1. The problem statement, all variables and given/known data

Show ZXZ/<1,1> is an infinite cyclic group.

2. Relevant equations

3. The attempt at a solution
<1,1> = {...(-1,-1), (0,0), (1,1),...}

implies ZXZ/<1,1> = {<1,0>+<1,1>, <0,1>+<1,1>} which is isomorphic to ZXZ.

But ZXZ is not cyclic, is my description of the factor group wrong , is it not isomorphic to ZXZ, or am I missing other points?

2. Jan 11, 2009

### tim_lou

what characterize an infinite cyclic group?

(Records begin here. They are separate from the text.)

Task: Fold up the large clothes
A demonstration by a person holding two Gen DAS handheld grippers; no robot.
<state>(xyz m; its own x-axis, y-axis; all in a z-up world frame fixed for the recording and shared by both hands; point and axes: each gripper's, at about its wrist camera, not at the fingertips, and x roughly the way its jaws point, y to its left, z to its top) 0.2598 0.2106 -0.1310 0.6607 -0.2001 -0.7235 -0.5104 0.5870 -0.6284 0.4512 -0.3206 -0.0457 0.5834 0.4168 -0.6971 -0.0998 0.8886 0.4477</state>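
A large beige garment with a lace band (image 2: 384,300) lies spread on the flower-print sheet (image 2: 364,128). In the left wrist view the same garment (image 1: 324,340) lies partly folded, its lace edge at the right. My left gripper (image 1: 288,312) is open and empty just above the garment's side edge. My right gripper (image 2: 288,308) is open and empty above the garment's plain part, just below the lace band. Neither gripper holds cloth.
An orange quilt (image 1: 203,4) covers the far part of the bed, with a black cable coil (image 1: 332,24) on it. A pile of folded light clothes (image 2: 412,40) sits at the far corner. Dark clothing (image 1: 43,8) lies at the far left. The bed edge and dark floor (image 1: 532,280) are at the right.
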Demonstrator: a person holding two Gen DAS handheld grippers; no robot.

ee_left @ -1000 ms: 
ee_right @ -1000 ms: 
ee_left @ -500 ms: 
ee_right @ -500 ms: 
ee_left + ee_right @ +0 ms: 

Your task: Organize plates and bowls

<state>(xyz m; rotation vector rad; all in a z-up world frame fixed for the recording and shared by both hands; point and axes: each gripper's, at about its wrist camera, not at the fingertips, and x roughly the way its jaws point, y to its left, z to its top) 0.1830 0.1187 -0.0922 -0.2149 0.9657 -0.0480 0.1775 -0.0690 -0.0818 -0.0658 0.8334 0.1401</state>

1. generated by a single element
2. infinite order

can you put an element canonically into a certain form?
so say you have (m, n), what can I write it as?

3. Jan 11, 2009

### Daveyboy

if (m,n) is an element of one of the left cosets of the factor group then,
if m=n (m,n) is in <1,1>. if m/=n then (m,n) = (m,n) + <1,1>. (because (0,0) is
generated by <1,1>). I'm not sure what this implies though.

4. Jan 11, 2009

### Daveyboy

so actually <1,0> + <1,1> generated all elements of ZXZ. Is it acceptable to say ZXZ/<1,1> is isomorphic to Z+0Z which is isomorphic to Z? (Which is generated by <1> or <-1>)

5. Jan 11, 2009

### tim_lou

<1,1> is just the identity. So, yeah.

6. Jan 11, 2009

### Daveyboy

... this is the additive group, (0,0) is the identity, and I'm using the notation <1,1> to imply that this is the cyclic generator. I hope that clears up any confusion.

I'm not sure if the conclusion I've come to is correct.

ZXZ/<1,1> = {Z+<1,1>}
Clearly Z is infinite and cyclic generated by <1> or <-1>.
So, ZXZ/<1,1> is a cyclic infinite group.

7. Jan 11, 2009

### tim_lou

well, (0,0)=(1,1) since you are modding out the diagonal set.
(1,0) is the generator (or using coset notations (1,0)+<(1,1)>). Your conclusion is definitely correct (as in post 4)

8. Jan 11, 2009

### Daveyboy

awesome thanks.